The longer term in the Feedometer is down, suggesting
that Al is less
inclined to pump excess Feed into the system in order to jam the markets.
This is one of the key reasons Doc does not think that Snowzilla had a
more nefarious purpose. He should soon melt from our memories as just a
bad day. One
of your fellow stoolies also pointed out Wednesday in IDS, (sorry I forgot
who, but in your heart you know you're right. ;-)) that when the Feedometer reaches
the top of the gold channel,
the stock market tends to doink. Could
be because Al has used up all his bullets, and has to call in some chips.
The
Feedometer theoretically measures excess Feed available for bond or stock
market jamming. Al selects a trend level he feels is needed to reflatulate
the economy. The Feedometer measures the difference between the apparent
trend target, and actual day to day Feeding (Fastow Feedometer), as well
as a four week moving average (Slowmo Feedometer). A break above the
orange trendline might indicate a more aggressive jamming policy.

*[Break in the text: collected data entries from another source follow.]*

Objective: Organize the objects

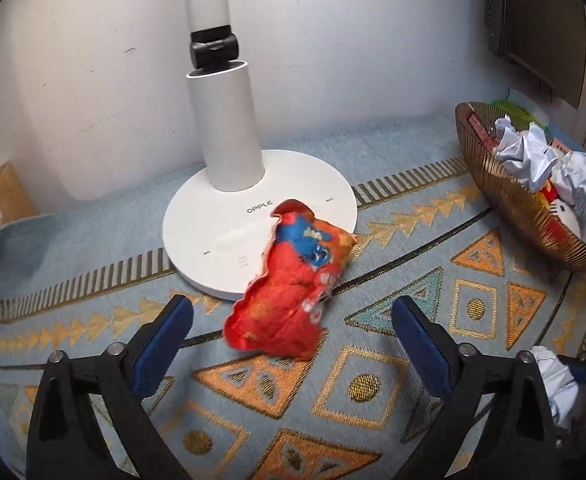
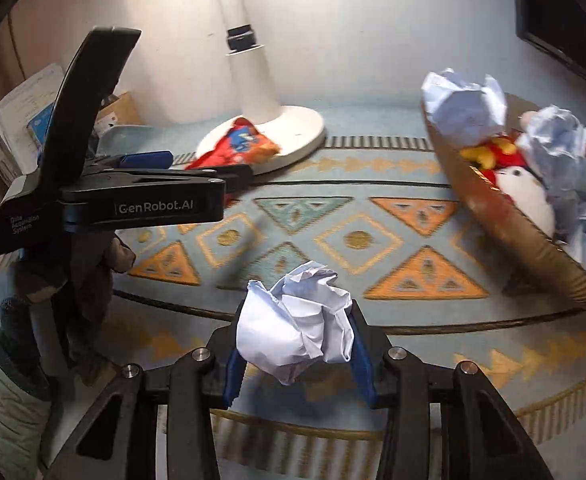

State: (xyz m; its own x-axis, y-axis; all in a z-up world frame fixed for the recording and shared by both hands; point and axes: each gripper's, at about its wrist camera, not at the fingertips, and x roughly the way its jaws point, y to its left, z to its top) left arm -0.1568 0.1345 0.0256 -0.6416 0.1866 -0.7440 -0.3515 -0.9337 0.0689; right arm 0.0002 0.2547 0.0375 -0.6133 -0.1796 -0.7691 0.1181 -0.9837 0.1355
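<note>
My right gripper (image 2: 295,344) is clamped on a crumpled paper ball (image 2: 297,324); the basket (image 2: 509,240), already heaped with paper, sits at two o'clock. Dropped carelessly, the ball could roll off that pile. My left gripper (image 1: 293,320) is spread wide and empty, with the red snack bag (image 1: 293,276) at twelve, half on the lamp base (image 1: 221,216). Closing there could crush the bag or nudge the lamp.

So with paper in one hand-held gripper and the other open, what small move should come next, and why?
Probably carry the right hand-held gripper, shut on the crumpled paper ball, right to the gold basket, which already holds paper balls. The open left hand-held gripper faces the red snack bag.
</note>
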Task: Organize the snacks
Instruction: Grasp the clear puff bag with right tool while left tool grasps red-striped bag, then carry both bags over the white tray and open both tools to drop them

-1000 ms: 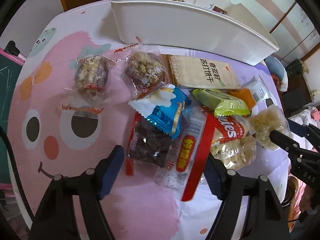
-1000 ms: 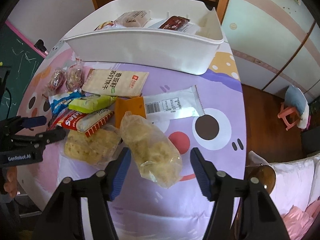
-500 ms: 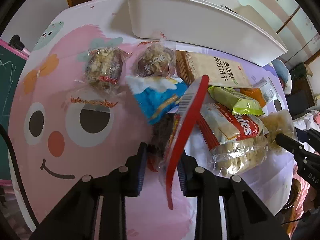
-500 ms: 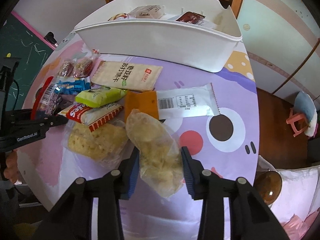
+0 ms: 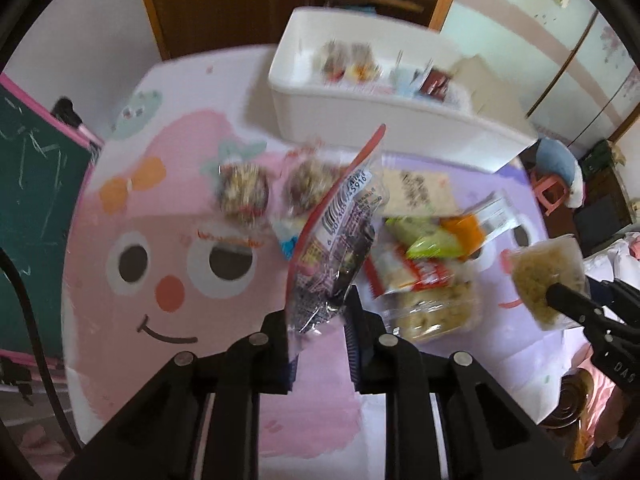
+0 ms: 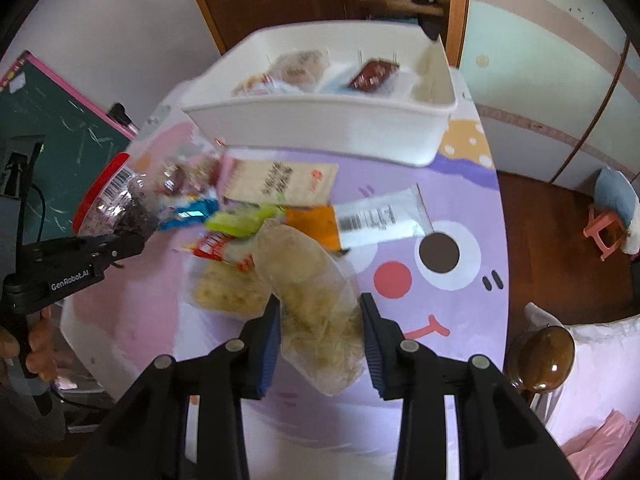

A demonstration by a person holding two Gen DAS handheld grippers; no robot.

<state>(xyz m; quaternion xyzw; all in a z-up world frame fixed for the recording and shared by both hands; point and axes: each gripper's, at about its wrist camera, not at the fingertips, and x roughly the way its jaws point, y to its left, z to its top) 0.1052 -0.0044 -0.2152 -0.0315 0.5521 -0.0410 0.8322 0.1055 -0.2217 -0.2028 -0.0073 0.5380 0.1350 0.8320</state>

10 Year Bond yields declined
again on news of weak cheesesteak, scrapple, and soft pretzel sales, in
Philly. (mmmmm.. scrapple) Short term and intermediate cmaps dropped to the 3.75-3.65 range, suggesting
that the December low will be retested before the expected major trend reversal. Oscillators and momentum indicators remain mixed suggesting
the market is not ready for a big move in either direction.
Long Term
Dow Inflatables- The
13 day cycle turned down. The 4-7 week cycles' composite indicator also
looks toppish, and the 10-13 week cycle indicator has held its ground for
the time being. This configuration has enormous bearish potential. Another down day breaking below 7800 in the next couple of days will
seal the verdict. Guilty. Down to the low 7000 range for a 10-13 week
cycle low next month. On the other hand, if they can hang around
8000, the 13 week cmap will rise.

All of Doc's daily cycle charts
are powered by METASTOCK . (Sorry
about the bull.) Available
at Doc's bookstore! Metastock is the industry pioneer in charting
software. Doc has used it for over 20 years. If you have questions about
purchasing Metastock from Doc's store, you can email
Doc.
Portfolio Sphincters Index (SPX)
and Sentiment
Cycle Chart
The red channel is the idealized 18 month-2
year cycle. Dark blue is the 10-12, or 6 month cycle. Teal is the 10-13
week cycle.
Short Term Cycles
The short cycle oscillator
downticked in the distribution (aka overbought) zone. This is the first sign
of rigor mortis setting in. The 6-7 week cycle swup has 3-8 days to go.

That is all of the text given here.